§ **Assignment**:
In the listing below, start your output at the line with "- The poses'" and end it after the line with "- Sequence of", copying every line exactly.

§ **Exercise data**:
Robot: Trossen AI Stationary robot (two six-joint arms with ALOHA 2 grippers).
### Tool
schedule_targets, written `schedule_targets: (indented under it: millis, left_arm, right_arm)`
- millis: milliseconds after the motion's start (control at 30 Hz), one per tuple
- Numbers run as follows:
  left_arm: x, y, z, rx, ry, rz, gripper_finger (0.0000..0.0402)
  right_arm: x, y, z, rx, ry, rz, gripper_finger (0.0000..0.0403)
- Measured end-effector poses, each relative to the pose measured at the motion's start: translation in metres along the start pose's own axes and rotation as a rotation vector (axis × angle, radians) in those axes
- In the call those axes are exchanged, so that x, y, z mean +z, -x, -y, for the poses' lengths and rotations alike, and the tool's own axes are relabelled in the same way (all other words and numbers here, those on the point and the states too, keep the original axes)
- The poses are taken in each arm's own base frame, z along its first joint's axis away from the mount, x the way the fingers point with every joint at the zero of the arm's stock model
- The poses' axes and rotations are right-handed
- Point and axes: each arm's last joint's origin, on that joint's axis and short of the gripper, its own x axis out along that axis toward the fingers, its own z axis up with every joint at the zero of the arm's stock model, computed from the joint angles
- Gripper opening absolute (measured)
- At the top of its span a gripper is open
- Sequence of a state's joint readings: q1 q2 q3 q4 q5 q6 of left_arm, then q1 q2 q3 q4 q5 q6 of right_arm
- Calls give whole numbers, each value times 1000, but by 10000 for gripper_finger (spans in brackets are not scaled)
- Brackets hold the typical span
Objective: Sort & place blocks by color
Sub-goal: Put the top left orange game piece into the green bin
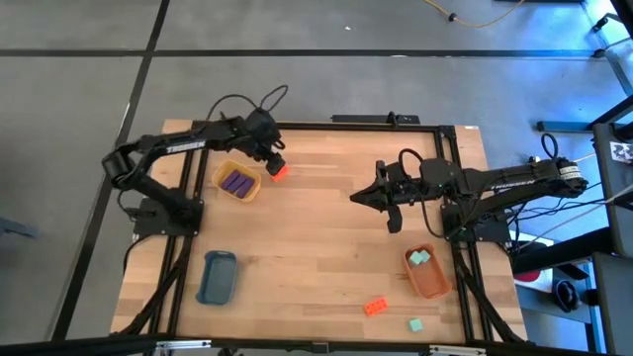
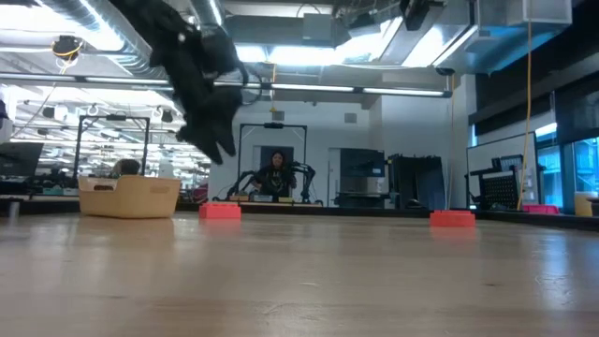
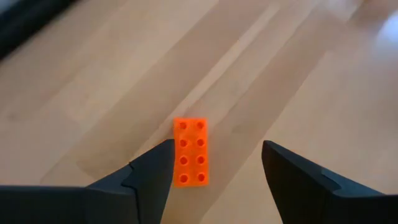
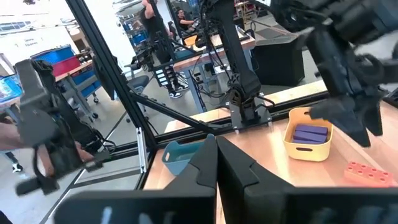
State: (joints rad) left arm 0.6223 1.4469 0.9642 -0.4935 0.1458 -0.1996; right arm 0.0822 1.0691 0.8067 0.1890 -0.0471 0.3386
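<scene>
- One orange-red studded block (image 3: 190, 152) lies flat on the bench (image 1: 326, 218) directly beneath your left tool (image 3: 214, 165), its fingers (image 3: 152, 171) spread apart with nothing between them; the block sits closer to one finger than to the other.
- Shift the left tool sideways until the block is midway between the fingers, then descend; from the wrist view the block's long side runs along the fingers, so the grip would fall across its narrow width.
- Close only once the fingertips reach down beside the block's flanks; pinching at the stud tops would likely let it squirt out.
- Just beside the left tool is the yellow tray (image 1: 237, 183) holding purple blocks (image 1: 236, 182); judging by colour, this block does not belong there, so lift it clear of that rim before travelling.
- Several other pieces are well apart from the left tool: the orange tray (image 1: 428, 274) with mint-teal blocks (image 1: 420, 258), a second orange-red block (image 1: 375, 307) and a loose mint-teal block (image 1: 416, 324) on the bare wood, and the blue tray (image 1: 218, 277), which looks unfilled and is probably the destination.
- Your right tool (image 1: 358, 197) waits above mid-bench, fingers pressed together and carrying nothing; keep your carry path away from it.
</scene>
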Motion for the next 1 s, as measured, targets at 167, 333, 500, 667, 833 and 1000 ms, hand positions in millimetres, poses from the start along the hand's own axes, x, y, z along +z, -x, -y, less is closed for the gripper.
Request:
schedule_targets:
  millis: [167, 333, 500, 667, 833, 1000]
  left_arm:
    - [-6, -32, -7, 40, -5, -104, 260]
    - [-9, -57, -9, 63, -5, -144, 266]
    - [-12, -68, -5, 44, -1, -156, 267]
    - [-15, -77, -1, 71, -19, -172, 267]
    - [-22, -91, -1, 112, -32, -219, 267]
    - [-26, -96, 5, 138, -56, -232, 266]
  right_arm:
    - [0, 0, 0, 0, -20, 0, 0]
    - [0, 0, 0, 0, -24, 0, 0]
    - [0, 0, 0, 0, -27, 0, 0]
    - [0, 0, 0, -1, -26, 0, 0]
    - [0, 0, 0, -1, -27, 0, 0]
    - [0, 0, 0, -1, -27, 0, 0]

§ **Response to this task**:
- The poses' axes and rotations are right-handed
- Point and axes: each arm's last joint's origin, on that joint's axis and short of the gripper, its own x axis out along that axis toward the fingers, its own z axis up with every joint at the zero of the arm's stock model, computed from the joint angles
- Gripper opening absolute (measured)
- At the top of its span a gripper is open
- Sequence of a state's joint readings: q1 q2 q3 q4 q5 q6 of left_arm, then q1 q2 q3 q4 q5 q6 of right_arm

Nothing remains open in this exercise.